**WHAT THE EXERCISE ASKS:** Scan the material below for "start", then return each line that contains it.

**DATA PROVIDED:**
----
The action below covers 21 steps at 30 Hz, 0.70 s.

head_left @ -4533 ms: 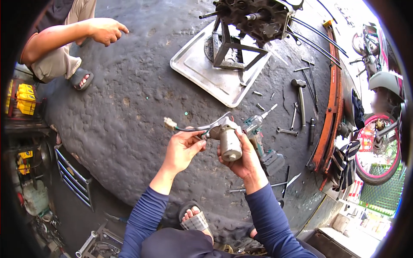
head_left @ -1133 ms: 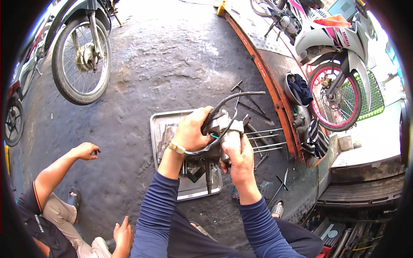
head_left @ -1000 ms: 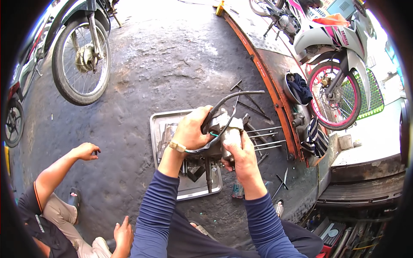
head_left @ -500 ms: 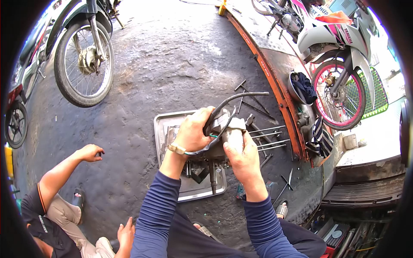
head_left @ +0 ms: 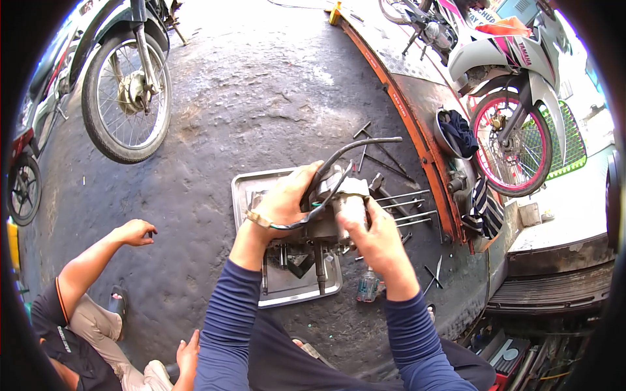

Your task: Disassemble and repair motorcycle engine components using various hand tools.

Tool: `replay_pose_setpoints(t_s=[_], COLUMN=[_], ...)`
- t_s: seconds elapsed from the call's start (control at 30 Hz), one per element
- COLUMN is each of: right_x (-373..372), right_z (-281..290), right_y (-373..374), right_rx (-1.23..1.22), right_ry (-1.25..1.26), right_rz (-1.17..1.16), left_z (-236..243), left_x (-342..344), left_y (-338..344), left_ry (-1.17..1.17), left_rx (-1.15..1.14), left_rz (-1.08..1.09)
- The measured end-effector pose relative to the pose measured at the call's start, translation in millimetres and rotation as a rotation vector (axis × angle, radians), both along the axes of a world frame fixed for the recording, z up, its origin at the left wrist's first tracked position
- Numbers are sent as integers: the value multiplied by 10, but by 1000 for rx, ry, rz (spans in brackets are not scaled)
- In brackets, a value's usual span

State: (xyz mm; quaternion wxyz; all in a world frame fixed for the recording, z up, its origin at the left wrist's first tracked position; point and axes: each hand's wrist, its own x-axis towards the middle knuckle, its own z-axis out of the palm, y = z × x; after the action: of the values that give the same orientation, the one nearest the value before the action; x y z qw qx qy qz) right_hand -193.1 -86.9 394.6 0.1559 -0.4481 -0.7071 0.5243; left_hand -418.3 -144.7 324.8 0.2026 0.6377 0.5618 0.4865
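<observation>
A grey metal motorcycle engine with long studs sticking out to the right lies over a shallow metal tray. My left hand is closed round the engine's upper left part, beside a thick black hose; its fingertips are hidden. A dark cable loops past that wrist. On top of the engine sits a silver cylinder, and my right hand grips it from the right, thumb at its near side. Below this hand a teal power drill stands on the ground.
T-handled tools lie beyond the engine, near a long orange ramp rail. Motorcycles stand on both sides, one with a pink wheel rim. At lower left a co-worker sits close by, an arm stretched out. A toolbox is at lower right.
Both hands have shifted slightly: the left one to the left, the right one a little right and down. The hose and cable moved left, and the drill shows more fully.
</observation>
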Motion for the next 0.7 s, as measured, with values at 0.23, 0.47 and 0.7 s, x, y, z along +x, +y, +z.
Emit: replay_pose_setpoints(t_s=[0.23,0.47,0.7], right_x=[96,-106,312], right_z=[29,-153,-57], right_y=[785,955,752], right_rx=[744,475,1003], right_ry=[-35,160,43], right_rz=[591,629,519], left_z=[46,31,34], left_x=[-91,-118,-39], left_y=[-89,-107,-191], left_ry=[-24,26,219], left_rx=[-135,-78,-120], left_rz=[-26,33,95])
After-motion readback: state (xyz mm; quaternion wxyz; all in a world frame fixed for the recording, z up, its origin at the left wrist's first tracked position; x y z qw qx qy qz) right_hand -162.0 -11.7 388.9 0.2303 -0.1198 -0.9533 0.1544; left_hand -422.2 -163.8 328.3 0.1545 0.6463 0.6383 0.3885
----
**OUTPUT BELOW:**
- t_s: seconds elapsed from the call's start (control at 30 Hz), one per element
- The measured end-effector pose relative to the pose measured at the call's start, translation in millimetres and rotation as a rotation vector (axis × angle, radians), both along the axes of a world frame fixed for the recording, z up, its origin at the left wrist's first tracked position

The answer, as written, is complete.